If your config is a static object (or evaluates to one), dump it to JSON with a single command. .graphqlrc.json is supported directly — no further conversion required.

Terminal window
node -e "import('./graphql.config.js').then(c => console.log(JSON.stringify(c.default ?? c, null, 2)))" > .graphqlrc.json

The dynamic import() returns a promise resolving to the namespace object, which .then(c => …) unwraps. c.default ?? c picks the ESM default export when present, otherwise falls back to the CJS exports object — so the same command handles both module.exports = … and export default ….

For TypeScript configs, point at graphql.config.ts instead.
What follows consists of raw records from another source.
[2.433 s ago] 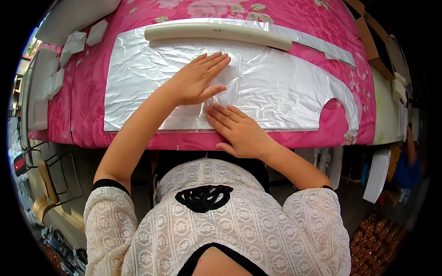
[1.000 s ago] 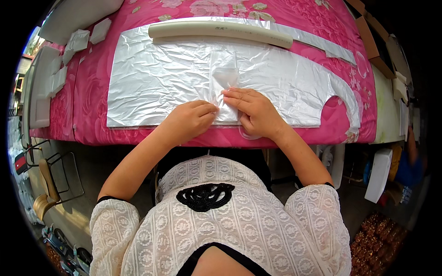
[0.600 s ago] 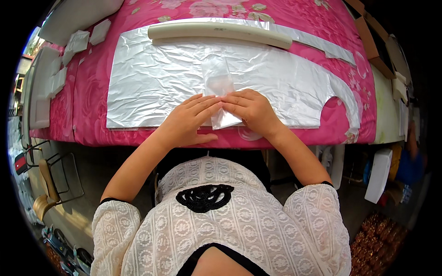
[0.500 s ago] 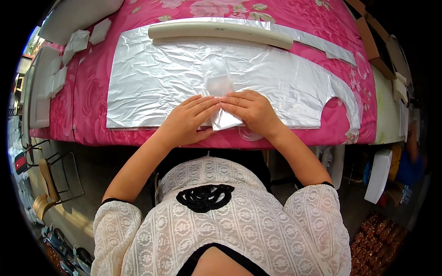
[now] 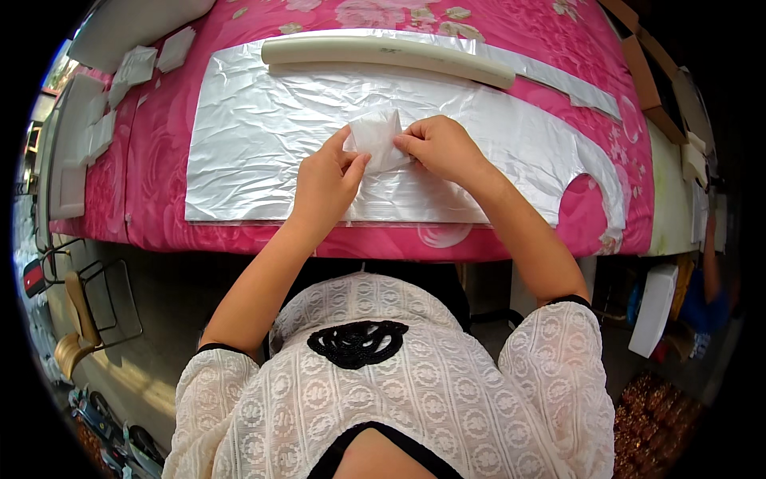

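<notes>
A thin, see-through white plastic sheet [image 5: 377,137], folded into a small packet, is held over a stack of silvery plastic sheets [image 5: 263,152]. My left hand [image 5: 325,177] grips the packet's left side between thumb and fingers. On its right edge, the thumb and forefinger of my right hand [image 5: 440,146] pinch it, with the other fingers curled in. Whether the packet touches the stack below I cannot tell. The stack has a rounded notch cut into its right end.
A long cream tube [image 5: 383,54] lies across the back of the stack. Small white packets [image 5: 134,68] are at the left on the pink flowered tablecloth [image 5: 159,160]. Cardboard boxes [image 5: 650,80] stand at the far right. A chair [image 5: 76,319] is on the floor at left.
Both hands have moved away from the table's front edge and from flat fingers to a pinching grip. The plastic sheet, earlier long with its near end at the edge, is now a shorter, folded packet.
</notes>
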The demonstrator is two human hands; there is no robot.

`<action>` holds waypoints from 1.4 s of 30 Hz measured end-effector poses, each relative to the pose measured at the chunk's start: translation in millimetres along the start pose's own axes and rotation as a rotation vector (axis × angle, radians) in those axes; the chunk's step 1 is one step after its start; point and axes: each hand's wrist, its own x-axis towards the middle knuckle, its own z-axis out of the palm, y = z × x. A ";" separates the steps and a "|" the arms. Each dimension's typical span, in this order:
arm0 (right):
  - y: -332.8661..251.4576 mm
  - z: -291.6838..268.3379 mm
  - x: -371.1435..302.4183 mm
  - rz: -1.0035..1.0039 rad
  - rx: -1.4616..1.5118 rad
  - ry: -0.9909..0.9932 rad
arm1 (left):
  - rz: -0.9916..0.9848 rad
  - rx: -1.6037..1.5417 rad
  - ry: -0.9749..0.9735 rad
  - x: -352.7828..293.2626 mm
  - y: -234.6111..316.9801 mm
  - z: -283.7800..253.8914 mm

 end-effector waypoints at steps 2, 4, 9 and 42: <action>-2.8 -6.1 10.4 0.061 0.001 -0.086 | -0.031 0.030 0.014 10.3 -1.3 -0.5; -5.2 -7.0 14.3 0.112 0.000 -0.128 | -0.090 0.054 -0.012 17.6 0.1 -2.8; 5.9 14.6 6.4 -0.237 -0.228 0.200 | -0.215 -0.033 -0.076 22.8 4.0 -6.8; -23.1 -6.4 0.1 -0.262 -0.639 0.286 | 0.451 0.284 0.038 8.5 -13.3 13.1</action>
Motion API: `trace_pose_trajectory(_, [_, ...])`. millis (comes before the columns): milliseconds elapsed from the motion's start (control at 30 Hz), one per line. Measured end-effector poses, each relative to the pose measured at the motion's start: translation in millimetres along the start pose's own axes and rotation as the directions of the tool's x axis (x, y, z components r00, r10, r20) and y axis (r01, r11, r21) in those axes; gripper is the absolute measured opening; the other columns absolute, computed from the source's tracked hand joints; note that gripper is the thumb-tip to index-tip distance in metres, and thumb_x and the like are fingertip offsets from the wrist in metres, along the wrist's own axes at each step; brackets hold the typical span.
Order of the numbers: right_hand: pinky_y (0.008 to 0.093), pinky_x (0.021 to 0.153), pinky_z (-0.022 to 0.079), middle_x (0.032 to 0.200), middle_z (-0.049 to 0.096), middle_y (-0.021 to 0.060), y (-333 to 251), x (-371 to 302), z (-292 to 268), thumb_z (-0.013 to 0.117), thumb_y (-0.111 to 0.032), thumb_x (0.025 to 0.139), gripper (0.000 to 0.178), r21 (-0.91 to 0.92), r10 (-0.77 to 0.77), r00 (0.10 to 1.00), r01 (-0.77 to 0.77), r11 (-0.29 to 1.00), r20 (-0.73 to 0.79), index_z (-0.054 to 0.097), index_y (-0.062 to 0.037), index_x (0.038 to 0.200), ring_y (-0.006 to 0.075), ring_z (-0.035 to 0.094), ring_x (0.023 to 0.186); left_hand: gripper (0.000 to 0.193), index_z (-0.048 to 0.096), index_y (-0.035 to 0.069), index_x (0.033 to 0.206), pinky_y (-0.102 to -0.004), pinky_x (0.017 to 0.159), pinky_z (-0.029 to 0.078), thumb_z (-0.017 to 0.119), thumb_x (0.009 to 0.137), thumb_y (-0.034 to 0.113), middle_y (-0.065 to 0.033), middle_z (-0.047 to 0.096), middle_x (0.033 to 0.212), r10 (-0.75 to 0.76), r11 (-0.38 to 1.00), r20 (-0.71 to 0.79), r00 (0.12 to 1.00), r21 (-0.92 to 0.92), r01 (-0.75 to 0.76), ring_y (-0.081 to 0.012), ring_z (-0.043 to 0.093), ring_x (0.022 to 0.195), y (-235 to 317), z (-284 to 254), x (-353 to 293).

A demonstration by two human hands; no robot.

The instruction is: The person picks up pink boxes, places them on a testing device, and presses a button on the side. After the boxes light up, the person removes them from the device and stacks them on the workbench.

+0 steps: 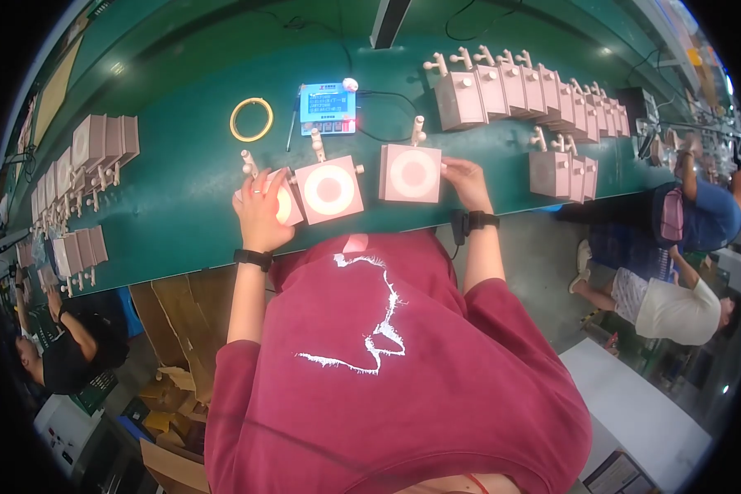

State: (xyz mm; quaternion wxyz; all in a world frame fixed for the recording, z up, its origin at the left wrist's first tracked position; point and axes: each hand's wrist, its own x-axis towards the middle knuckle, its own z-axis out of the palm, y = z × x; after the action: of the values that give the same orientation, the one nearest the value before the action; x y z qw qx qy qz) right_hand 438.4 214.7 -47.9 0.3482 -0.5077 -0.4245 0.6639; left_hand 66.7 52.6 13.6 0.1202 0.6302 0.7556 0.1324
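Three pink box-shaped devices, each with a round disc on its face and a knobbed stem at the top, lie in a row before me. My left hand (262, 210) is closed over the left device (286, 202), whose disc glows warm and is partly covered by my fingers. The middle device (306, 198) has a bright ring and a small knob on its right side; neither hand touches it. At the right device (410, 174), with a paler disc, the fingertips of my right hand (467, 183) pinch at its right side. What exactly they grip there is hidden.
Behind the devices stand a blue meter with a screen (328, 103), a yellow tape ring (251, 119) and a pen (291, 125). Similar devices stand in rows at right (490, 90) and left (90, 142) on the green table (189, 198). Other people work at both sides.
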Motion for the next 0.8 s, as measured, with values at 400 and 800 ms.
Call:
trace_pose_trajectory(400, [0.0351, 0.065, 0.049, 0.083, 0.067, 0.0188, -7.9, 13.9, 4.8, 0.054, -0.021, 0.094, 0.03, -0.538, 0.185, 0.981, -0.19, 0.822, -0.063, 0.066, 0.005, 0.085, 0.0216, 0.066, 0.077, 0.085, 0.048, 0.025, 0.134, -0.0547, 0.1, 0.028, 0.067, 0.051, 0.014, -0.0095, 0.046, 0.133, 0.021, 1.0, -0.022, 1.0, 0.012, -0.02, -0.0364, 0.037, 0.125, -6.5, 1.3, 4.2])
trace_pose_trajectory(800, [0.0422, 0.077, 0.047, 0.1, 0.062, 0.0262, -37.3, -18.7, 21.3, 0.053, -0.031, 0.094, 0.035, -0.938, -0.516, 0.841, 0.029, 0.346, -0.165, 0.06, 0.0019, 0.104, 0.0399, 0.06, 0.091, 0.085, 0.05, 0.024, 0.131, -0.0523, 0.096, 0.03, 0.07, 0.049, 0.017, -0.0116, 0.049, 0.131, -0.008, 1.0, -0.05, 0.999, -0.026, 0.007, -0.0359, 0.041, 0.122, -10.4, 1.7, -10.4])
Modern Node strips type annotations natively (Node 22.6+ with --experimental-strip-types, or Node 23.6+ where it’s on by default), so no separate runner like tsx is needed.
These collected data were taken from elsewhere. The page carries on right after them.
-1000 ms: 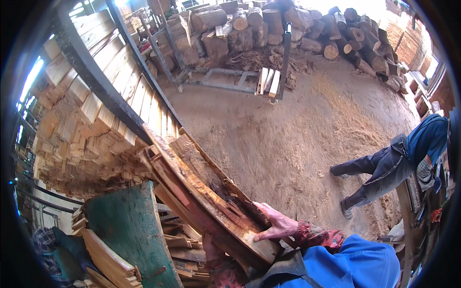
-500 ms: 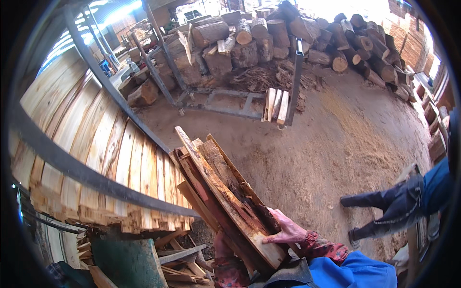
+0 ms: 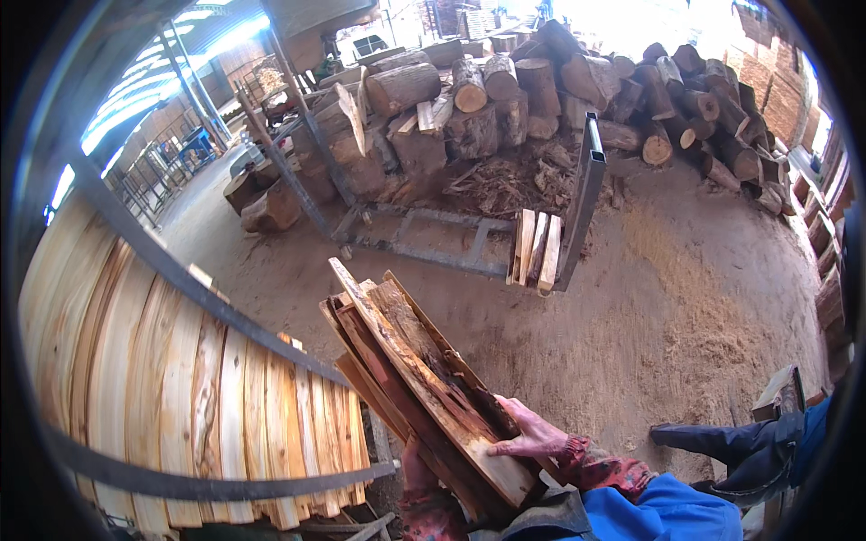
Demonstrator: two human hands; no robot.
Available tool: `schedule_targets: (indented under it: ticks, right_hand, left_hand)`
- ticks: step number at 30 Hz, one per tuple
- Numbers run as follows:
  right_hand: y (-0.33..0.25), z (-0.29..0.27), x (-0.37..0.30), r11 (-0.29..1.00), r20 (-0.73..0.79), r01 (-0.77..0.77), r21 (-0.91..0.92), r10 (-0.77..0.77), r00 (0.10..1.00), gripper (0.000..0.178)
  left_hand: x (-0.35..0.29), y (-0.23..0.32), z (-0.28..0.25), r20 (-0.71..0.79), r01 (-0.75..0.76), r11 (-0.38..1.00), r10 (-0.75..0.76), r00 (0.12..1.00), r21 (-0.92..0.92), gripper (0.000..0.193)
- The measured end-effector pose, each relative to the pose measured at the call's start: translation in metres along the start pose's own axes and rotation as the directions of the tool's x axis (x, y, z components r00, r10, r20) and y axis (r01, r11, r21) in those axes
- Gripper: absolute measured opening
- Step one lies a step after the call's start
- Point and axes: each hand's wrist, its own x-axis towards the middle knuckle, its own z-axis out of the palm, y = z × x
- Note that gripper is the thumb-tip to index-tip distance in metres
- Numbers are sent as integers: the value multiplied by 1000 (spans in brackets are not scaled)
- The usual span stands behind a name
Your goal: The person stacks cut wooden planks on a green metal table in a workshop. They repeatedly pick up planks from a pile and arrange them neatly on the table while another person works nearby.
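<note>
Board bundle (image 3: 422, 383) btwn both hands: R hand (image 3: 536, 431) fingers clamped on right edge, nr end; L hand (image 3: 418, 467) at left edge, fingers hidden, can't tell state.

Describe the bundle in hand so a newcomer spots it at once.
Find the big stack of pale planks at lower left. Just right of it, the left hand and right hand hold the bundle. Unlike the stack's planks, the bundle's boards are mostly darker, reddish brown and ragged-edged.
</note>
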Motion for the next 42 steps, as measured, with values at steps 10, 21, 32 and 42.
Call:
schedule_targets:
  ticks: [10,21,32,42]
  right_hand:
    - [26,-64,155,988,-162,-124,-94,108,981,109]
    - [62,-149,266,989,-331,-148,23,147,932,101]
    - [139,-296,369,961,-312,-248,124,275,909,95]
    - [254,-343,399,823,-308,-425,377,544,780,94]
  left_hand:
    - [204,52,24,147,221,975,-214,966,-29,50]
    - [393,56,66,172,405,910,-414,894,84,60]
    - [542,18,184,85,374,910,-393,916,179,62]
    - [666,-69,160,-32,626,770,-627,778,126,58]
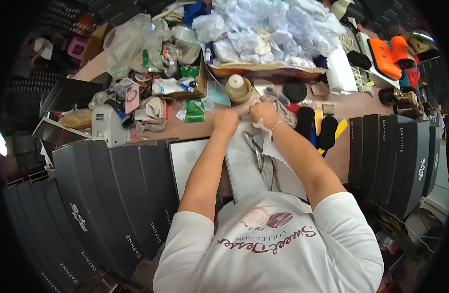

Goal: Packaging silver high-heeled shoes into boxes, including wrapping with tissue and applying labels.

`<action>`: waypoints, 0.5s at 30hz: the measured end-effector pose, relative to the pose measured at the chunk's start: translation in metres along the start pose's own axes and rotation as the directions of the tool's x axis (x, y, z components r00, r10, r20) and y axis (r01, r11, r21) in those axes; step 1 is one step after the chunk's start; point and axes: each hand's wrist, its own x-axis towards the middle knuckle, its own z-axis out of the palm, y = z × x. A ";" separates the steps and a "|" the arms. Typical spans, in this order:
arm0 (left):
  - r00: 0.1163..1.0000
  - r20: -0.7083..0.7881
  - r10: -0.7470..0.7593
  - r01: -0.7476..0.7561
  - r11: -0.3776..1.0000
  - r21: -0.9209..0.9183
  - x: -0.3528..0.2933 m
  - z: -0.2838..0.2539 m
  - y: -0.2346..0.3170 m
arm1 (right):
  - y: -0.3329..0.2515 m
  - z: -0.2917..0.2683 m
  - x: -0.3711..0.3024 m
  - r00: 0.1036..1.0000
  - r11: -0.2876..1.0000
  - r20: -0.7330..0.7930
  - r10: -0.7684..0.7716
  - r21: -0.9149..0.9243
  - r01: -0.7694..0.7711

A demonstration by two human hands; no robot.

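Note:
Close together above the far end of an open shoebox are my two hands. My left hand (227, 121) is closed in a fist, back of the hand up; what its fingers hold, if anything, is hidden. Just beside it my right hand (264, 113) is also closed, with a bracelet at the wrist. Crumpled white tissue paper (270, 141) hangs beneath the right wrist; I cannot tell whether the fingers hold it. Below my hands, white lining paper (244, 171) lies along the box, next to silvery shoes (266, 168) partly covered by the tissue and my forearm.
Dark shoeboxes stand in rows at left (100, 200) and right (395, 156). Beyond my hands are a capped jar (238, 88), a black round lid (295, 91) and black-padded brushes (327, 132). A heap of white crumpled paper (278, 34) fills the back. A grey-white device (107, 124) stands left.

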 end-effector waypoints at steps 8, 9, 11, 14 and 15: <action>0.992 -0.021 -0.128 0.127 0.992 -0.003 0.009 -0.008 0.012 | 0.007 -0.001 0.015 0.993 0.991 0.002 0.115 0.069 -0.115; 0.992 -0.005 -0.130 0.130 0.992 0.000 0.008 -0.010 0.011 | 0.004 -0.003 0.015 0.993 0.991 0.000 0.116 0.073 -0.116; 0.993 -0.009 -0.122 0.122 0.993 -0.003 0.006 -0.012 0.009 | 0.001 -0.008 0.014 0.998 0.997 0.002 0.068 0.042 -0.068; 0.996 -0.005 -0.094 0.094 0.995 0.031 0.004 -0.014 0.009 | -0.001 -0.015 0.013 0.999 0.999 0.028 0.040 0.002 -0.040; 0.997 0.002 -0.083 0.083 0.995 0.047 0.002 -0.013 0.009 | -0.003 -0.013 0.012 0.998 0.999 0.027 0.049 0.006 -0.049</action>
If you’d prefer YAML, pipe the JSON through any YAML converter — for example, with js-yaml installed:

Terminal window
node -e "console.log(require('js-yaml').dump(require('./.graphqlrc.json')))" > .graphqlrc.yml && rm .graphqlrc.json

graphql.config.js is loaded by cosmiconfig, which evaluates the JavaScript at load time. That means JS configs can express things a static YAML/JSON/TOML file cannot. GraphQL Analyzer does not support any of the following:

Most real-world dynamic configs fall into one of two buckets, and both have static equivalents:

  • Secrets, tokens, and per-environment URLs → use environment variable interpolation. ${API_TOKEN} and ${TENANT_ID:default-tenant} cover the common cases without any JavaScript.
  • Anything else dynamic (computed schemas, conditional projects, generated globs) → generate the config file as a build step. Have your existing JavaScript write a .graphqlrc.yml or .graphqlrc.json to disk before invoking GraphQL Analyzer; treat the generated file as a build artifact.
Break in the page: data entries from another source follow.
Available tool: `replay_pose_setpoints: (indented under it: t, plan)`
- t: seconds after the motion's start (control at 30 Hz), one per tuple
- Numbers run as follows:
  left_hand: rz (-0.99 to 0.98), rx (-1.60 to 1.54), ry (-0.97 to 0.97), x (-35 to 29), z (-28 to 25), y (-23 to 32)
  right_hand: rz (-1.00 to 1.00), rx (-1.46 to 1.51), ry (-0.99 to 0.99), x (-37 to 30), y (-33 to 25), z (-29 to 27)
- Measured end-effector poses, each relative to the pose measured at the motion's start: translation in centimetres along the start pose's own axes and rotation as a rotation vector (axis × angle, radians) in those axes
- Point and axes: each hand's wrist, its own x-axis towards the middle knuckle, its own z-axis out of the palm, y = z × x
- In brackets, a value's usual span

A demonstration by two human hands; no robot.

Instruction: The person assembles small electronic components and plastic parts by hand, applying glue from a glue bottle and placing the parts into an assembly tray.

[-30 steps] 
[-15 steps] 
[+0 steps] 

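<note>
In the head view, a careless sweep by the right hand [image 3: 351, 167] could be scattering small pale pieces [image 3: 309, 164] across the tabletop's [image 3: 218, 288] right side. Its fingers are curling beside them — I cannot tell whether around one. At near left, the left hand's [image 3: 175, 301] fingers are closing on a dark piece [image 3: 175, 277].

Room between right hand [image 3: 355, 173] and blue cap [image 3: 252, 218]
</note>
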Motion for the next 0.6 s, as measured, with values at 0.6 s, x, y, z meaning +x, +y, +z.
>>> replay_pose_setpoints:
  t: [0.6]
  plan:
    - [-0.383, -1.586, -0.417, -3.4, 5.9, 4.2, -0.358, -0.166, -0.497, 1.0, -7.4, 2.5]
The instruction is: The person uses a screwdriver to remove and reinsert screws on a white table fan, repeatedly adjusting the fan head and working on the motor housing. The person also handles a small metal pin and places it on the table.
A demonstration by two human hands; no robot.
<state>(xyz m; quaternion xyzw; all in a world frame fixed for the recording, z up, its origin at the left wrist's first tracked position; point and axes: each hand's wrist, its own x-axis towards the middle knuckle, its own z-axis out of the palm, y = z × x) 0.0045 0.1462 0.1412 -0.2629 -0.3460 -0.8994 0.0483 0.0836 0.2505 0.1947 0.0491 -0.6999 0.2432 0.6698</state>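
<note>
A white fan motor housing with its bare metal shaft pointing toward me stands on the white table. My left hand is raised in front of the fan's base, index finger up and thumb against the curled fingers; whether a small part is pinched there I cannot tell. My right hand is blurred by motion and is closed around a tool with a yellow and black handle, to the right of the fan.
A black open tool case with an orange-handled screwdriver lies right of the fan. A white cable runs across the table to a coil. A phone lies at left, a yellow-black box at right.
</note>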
Config values support ${VAR} and ${VAR:default} substitution. This is useful for keeping secrets like API tokens out of your config file:

schema:
url: https://api.example.com/graphql
headers:
Authorization: Bearer ${API_TOKEN}
X-Tenant: ${TENANT_ID:default-tenant}
  • ${VAR} — replaced with the value of VAR; fails with an error if the variable is unset
  • ${VAR:default} — replaced with the value of VAR, or default if the variable is unset

Interpolation is applied to all string values before the config is parsed, so it works in any field — URLs, headers, file paths, etc.